**The problem:** Please output the lines from the one with "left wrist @" through the end of the data exactly as written, omitting all pictures.

[Start of Attachment]

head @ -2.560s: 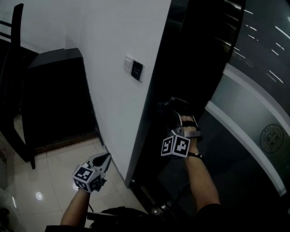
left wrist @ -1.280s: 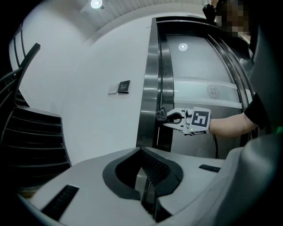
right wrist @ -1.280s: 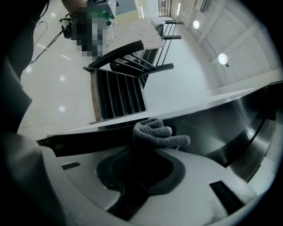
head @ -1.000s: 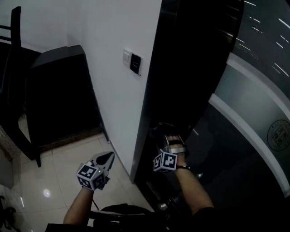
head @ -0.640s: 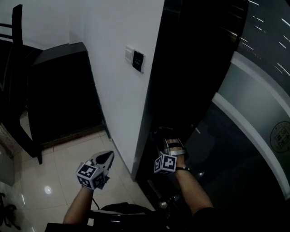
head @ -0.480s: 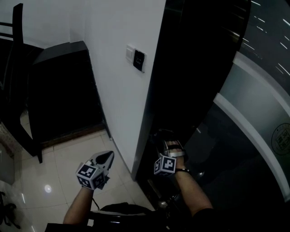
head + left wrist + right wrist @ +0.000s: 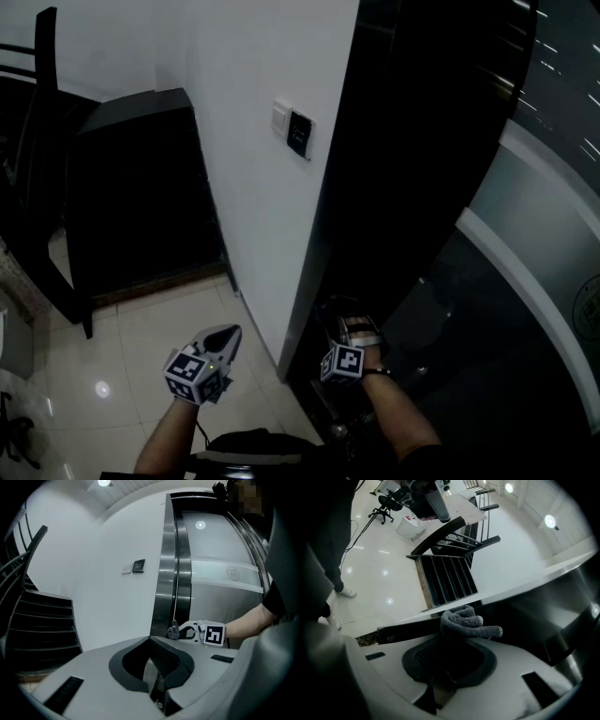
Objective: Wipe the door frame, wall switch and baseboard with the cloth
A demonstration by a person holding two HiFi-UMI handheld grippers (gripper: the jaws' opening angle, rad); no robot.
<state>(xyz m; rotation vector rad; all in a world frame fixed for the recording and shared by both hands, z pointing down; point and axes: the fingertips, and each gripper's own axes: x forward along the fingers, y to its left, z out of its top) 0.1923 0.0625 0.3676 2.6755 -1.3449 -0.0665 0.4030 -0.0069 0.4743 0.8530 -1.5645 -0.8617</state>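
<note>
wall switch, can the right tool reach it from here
Probably yes: the right tool, shut on the cloth, is low by the door frame, with only bare wall up to the wall switch.

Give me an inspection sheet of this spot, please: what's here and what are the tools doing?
Surface: glossy tiled floor, white wall.
Job's things: grey cloth; dark door frame; wall switch; baseboard not clear.
Clutter: nothing seen.
Grippers: right gripper shut on the grey cloth, low by the frame; left gripper shut, empty.
Cables: nothing seen.
Surroundings: dark staircase, glass door, office chair far off.
</note>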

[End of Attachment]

**Result:**
left wrist @ -1.280s: 
right wrist @ -1.280s: 
head @ -1.000s: 
head @ -0.640s: 
head @ -0.480s: 
head + left wrist + right wrist @ +0.000s: 
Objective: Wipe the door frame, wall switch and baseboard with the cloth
A demonstration by a person holding two HiFi-UMI handheld grippers (gripper: the jaws' opening angle, rad); no robot.
<state>(xyz m; rotation vector rad; all in a world frame fixed for the recording and shared by both hands, z pointing down; point and axes: the fingertips, and each gripper's own axes: x forward along the fingers, y to its left, z out of its top) 0.1923 0.0625 0.3676 2.6755 -1.3449 -0.0665 0.4030 -0.0069 0.4743 0.8530 -1.5645 -0.8617</state>
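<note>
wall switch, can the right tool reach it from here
Probably yes: the right tool, shut on the cloth, is low by the door frame, with only bare wall up to the wall switch.

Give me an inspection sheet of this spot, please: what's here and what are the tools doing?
Surface: glossy tiled floor, white wall.
Job's things: grey cloth; dark door frame; wall switch; baseboard not clear.
Clutter: nothing seen.
Grippers: right gripper shut on the grey cloth, low by the frame; left gripper shut, empty.
Cables: nothing seen.
Surroundings: dark staircase, glass door, office chair far off.
</note>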

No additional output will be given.